The white tiger is produced by a genetic fluke that occurs when two orange tigers with rare recessive forms of a gene, called alleles, happen to breed. White tigers in the wild are so rare that they have only been seen a handful of times in recorded history, with the last known wild white tiger killed in 1958. Scientists dispute whether their rarity is because the recessive allele is the result of a one-time mutation or because white tigers lack adequate camouflage, negatively affecting their ability to stalk prey or avoid other predators.
The sad truth, though, is that white tigers now represent a grossly disproportionate segment of the captive tiger population relative to their prevalence in wild populations. Because they are so rare, exploitative roadside menagerie operators, exhibitors and collectors seek to maintain white tiger populations for the sake of generating profit. To continue producing white tigers, captive tigers with this rare allele expression are intensively inbred over multiple generations. In other words, parents are bred with their offspring, siblings are bred with one another, and other closely related animals are bred with one another as well. In fact, all of the white tigers in captivity in the U.S. are believed to be descendants of a single male Bengal tiger named Mohan.
Captured as a cub by a hunting party in 1951, Mohan was bred to an orange tiger and then to his daughter from that breeding. This inbreeding resulted in the birth of a tigress named Mohini—one of two white tigers in the litter of four produced by Mohan and his daughter. Mohini was gifted to the Smithsonian National Zoo in 1960, and then bred to her half-brother (an individual who was also her uncle), and then to her son from that litter to create more white tigers.
The unscientific practice of continual inbreeding continues to this day, not by zoos accredited by the American Association of Zoos and Aquariums (AZA)—like the Smithsonian National Zoo—but primarily by largely unregulated commercial enterprises who use white tigers as a draw for paying visitors. More than 60 years since Mohan and 11 tiger generations later, white tigers are suffering the consequences of extensive inbreeding, which has produced tragic results.
Because of the resultant reduced biological fitness known as “inbreeding depression,” white tiger cubs experience a high rate of neonatal mortality. For intensively inbred animals, over 80 percent of cubs pass away shortly after birth. White tigers also experience reduced litter size and shorter average life spans, are prone to impaired vision, cardiac defects, serious spinal and facial deformities, and compromised immune systems. In 2011, the AZA ended the practice of breeding white tigers, citing the “abnormal, debilitating, and at times lethal external and internal conditions and characteristics” resulting from breeding wild animals to increase the frequency of rare alleles.
Pseudosanctuaries—exploitative, unqualified wildlife exhibits masquerading as legitimate rescue sanctuaries—continue to breed and abuse white tigers under the guise of conservation. This is a far cry from true conservation. Indeed, captive-bred white tigers serve absolutely no conservation or education purpose. Their lack of genetic diversity, high degree of inbreeding and resultant physical afflictions remove these animals and their offspring from consideration for any hypothetical release programs. These animals have no place in any conservation program, which explains why no legitimate conservation organization today endorses the breeding of white tigers.

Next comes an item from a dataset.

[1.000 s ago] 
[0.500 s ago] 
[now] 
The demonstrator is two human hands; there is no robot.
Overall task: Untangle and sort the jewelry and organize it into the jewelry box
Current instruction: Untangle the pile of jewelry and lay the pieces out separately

The only reason white tigers are bred today is because they are incredibly lucrative for breeders and exhibitors alike who charge visitors at entertainment venues to play with cubs, using them as photo props. Once cubs used for direct contact displays age out of this vicious pay-for-play system, they may be sold to the general public as “pets,” warehoused, intensively bred to create the next generation of money-making white tiger cubs or otherwise subjected to inhumane treatment. When the unsuspecting public buys into an exhibitor’s false conservation claims and pays to see or handle a white tiger, they are unknowingly perpetuating irresponsible inbreeding, poor population management and inhumane practices.
Currently, federal legislation has been introduced in the U.S. Senate including the Big Cat Public Safety Act (H.R. 263/S. 1210), striking a blow to the key financial driver behind the incessant and highly unregulated breeding of big cats and the resultant proliferation and “breeding to death” of white tigers.
Pop culture has romanticized the keeping and breeding of tigers and other big cats in a terribly harmful way. Hopefully our collective eyes are now open to what we need to do to ultimately protect these iconic animals from their greatest threat: us.
This is an opinion and analysis article; the views expressed by the author or authors are not necessarily those of Scientific American.